Quirks contract. Before booting infra or running test commands, consult manifest.infra_quirks: apply runtime_pins (e.g. ensure JAVA_HOME matches runtime_pins.java), read port_map_file if set, surface framework_constraints to the agent if relevant ("note: Flutter web has no hot-reload — full rebuild required"), and use recovery_commands keyed by failure signature when probing reports a known stuck state. Quirks exist so the agent doesn't rediscover what's already documented (nexthq Java/Flutter, mmc Apache opcache).
Step 0 — Re-entry routing
Before Step 1, probe for in-flight fixes via ${CLAUDE_PLUGIN_ROOT}/scripts/dae_fix.py list_open_fixes (any status != closed). Three cases:
| State | Action | |
|---|---|---|
| No open fixes | Proceed to Step 1 (Capture) as a new defect. | |
| Exactly one open fix, agent has fresh context (e.g. just typed "still failing", "validation failed again") | Continue that fix from its current status: — jump to the matching step. Don't write a new artifact. | |
| Multiple open fixes, or one open fix + trigger sounds like a new defect (e.g. "another bug", "a new report came in") | Surface the open fixes one-line each and ask "continue X, or capture a new defect?" — single AskUserQuestion, then proceed. |
mmc ran 5 sequential fixes from one /engineer.fix invocation because the skill assumed one-shot. Re-entry routing makes "many fixes in a row" cheap: no re-anchor, no template re-read, just pick up where the last close left off. A fresh defect from re-entry still flows through Steps 1–9 — it just doesn't lose the agent's context to a cold start.
Step 1 — Capture
Accept free-form input; no feature slug required. Collect: title, severity (low | medium | high | critical), source (kind: sentry|github|slack|user|internal, ref: <url-or-id>), whether it blocks users (blocks_user), workaround ("none" if none), and a concise repro/expected/actual.
Write .engineer/fixes/<YYYY-MM-DD-slug>.md via the schema in references/artifact-template.md.

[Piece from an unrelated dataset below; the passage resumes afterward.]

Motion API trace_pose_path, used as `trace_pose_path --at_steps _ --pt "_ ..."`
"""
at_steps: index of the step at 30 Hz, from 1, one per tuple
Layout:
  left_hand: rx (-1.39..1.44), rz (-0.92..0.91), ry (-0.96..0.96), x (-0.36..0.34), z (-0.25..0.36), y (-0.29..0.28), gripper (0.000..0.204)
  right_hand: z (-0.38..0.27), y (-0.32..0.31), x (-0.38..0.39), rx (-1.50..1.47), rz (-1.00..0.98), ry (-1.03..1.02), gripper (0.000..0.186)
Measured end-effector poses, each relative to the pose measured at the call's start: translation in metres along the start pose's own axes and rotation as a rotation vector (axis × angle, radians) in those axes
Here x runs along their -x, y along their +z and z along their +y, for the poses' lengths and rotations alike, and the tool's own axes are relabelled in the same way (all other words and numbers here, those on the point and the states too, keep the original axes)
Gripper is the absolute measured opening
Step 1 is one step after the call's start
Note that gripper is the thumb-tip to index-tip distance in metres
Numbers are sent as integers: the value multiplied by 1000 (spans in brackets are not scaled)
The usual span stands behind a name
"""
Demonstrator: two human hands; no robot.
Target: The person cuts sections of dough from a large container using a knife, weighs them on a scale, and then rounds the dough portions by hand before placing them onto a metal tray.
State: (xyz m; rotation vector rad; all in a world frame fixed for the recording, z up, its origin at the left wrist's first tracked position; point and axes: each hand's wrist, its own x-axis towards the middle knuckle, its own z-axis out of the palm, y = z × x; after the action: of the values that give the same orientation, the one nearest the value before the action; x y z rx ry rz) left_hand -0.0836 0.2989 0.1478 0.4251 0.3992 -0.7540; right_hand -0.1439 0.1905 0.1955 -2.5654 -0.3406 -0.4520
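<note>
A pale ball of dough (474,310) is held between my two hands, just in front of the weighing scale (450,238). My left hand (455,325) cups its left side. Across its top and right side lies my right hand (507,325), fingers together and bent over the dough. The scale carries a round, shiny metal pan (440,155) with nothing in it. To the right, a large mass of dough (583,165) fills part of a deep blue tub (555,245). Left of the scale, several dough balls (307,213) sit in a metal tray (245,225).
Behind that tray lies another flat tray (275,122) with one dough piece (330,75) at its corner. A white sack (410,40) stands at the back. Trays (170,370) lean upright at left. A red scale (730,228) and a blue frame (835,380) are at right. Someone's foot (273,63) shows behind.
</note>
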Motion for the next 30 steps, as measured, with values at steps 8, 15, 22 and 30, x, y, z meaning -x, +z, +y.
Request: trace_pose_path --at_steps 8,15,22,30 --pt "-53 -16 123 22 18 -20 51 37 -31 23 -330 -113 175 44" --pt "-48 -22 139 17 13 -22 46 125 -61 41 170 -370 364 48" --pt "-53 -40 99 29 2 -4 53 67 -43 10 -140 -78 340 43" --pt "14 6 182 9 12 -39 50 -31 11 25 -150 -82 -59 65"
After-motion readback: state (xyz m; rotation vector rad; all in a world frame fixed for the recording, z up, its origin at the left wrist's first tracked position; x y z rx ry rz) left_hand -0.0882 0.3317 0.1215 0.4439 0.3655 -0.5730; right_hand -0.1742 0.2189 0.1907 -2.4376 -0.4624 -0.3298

Set status: investigating.
CLI shortcut: /engineer.fix "title" --source <url> pre-fills title and source; skip the prompt for those fields.
Validate the new artifact: ${CLAUDE_PLUGIN_ROOT}/scripts/dae_fix.py --validate <fix-file>. Surface any errors before proceeding.
Step 2 — Investigate
Goal: identify which feature(s) own the broken code.

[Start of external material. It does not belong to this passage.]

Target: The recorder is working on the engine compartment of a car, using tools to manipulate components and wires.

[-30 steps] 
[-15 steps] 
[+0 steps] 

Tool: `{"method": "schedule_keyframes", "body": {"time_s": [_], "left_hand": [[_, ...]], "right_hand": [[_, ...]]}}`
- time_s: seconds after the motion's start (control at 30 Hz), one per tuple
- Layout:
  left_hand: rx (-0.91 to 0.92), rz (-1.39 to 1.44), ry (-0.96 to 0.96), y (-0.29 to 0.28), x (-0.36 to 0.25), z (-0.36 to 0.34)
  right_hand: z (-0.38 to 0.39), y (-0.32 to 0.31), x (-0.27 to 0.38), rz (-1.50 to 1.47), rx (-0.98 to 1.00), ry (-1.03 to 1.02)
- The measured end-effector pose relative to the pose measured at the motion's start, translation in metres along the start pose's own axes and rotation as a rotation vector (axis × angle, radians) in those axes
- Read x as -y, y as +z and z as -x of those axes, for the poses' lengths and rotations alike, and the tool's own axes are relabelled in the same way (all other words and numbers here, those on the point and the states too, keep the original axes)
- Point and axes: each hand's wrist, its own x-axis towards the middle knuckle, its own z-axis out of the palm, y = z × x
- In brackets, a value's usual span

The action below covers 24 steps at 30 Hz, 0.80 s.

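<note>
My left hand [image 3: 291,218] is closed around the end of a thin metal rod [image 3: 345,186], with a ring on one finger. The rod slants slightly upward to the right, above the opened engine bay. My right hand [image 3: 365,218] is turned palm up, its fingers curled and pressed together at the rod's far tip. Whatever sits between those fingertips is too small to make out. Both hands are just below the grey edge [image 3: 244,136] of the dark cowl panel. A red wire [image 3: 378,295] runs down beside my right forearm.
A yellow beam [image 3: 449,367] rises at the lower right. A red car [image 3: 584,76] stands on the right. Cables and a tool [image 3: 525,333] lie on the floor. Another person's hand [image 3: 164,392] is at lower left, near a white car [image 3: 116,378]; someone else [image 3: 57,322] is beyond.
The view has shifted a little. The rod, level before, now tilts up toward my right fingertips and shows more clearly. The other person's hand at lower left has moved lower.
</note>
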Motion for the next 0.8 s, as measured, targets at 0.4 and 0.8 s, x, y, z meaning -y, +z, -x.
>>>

Heuristics — run cheapest first to bound token cost:
- Stack trace files → cross-reference
feature.filesin known features. - Error text grep across
.engineer/features/*/feature.md. - Recent commits on the affected path (
git log --oneline -- <file>). - User-provided hints.

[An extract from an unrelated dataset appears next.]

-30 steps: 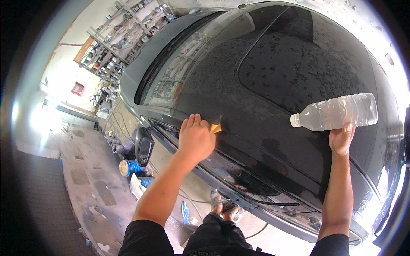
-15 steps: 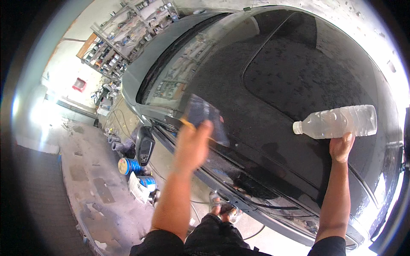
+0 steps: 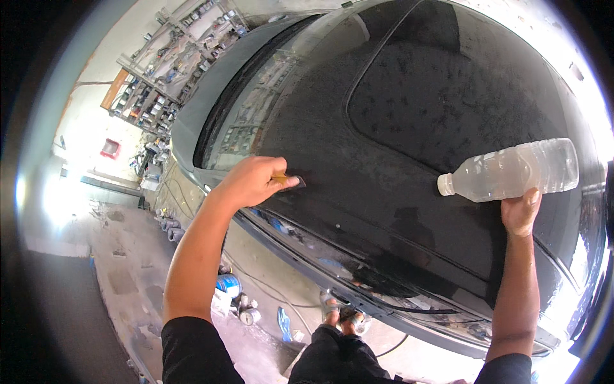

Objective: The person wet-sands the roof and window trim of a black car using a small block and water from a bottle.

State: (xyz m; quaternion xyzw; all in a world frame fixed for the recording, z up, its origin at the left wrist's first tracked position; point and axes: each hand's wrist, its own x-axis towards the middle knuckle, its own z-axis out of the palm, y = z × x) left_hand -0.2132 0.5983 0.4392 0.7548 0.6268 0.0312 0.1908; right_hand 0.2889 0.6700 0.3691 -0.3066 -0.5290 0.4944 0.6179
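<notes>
Pinching yellow sheet (image 3: 281,180) in L grip (image 3: 249,181), prob. working roof (image 3: 364,189) below — clasping bottle (image 3: 508,171) in R grip (image 3: 520,214); next likely needs steady pinch.

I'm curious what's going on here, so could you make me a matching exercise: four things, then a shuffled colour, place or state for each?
1. Bottle
2. Left hand
3. Car roof
4. Bucket

A. Black
B. Gripping a yellowish piece
C. Mostly blue
D. Held in the right hand

Pairs: 1-D; 2-B; 3-A; 4-C
</notes>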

- From the failing symbol, trace root cause and blast radius via LSP —
findReferences+ call-hierarchy (incomingCalls) to see who reaches the broken code — when an LSP MCP capability is available; fall back to grep otherwise. See${CLAUDE_PLUGIN_ROOT}/references/code-lookup.md.
Match resolution:
- Single clean candidate and
prime-contextconfirms strong relevance → AUTO-POPULATEfeature_refs; recordmatch_mode: auto. - Multiple candidates or ambiguous → rank top 3, invoke
prime-contextper candidate, present ranked list, ask user to confirm. Recordmatch_mode: manual. - No match → record
match_mode: none; proceed as a loose fix (nofeature_refs).
Record investigation.candidates_considered. Set status: pinned-pending.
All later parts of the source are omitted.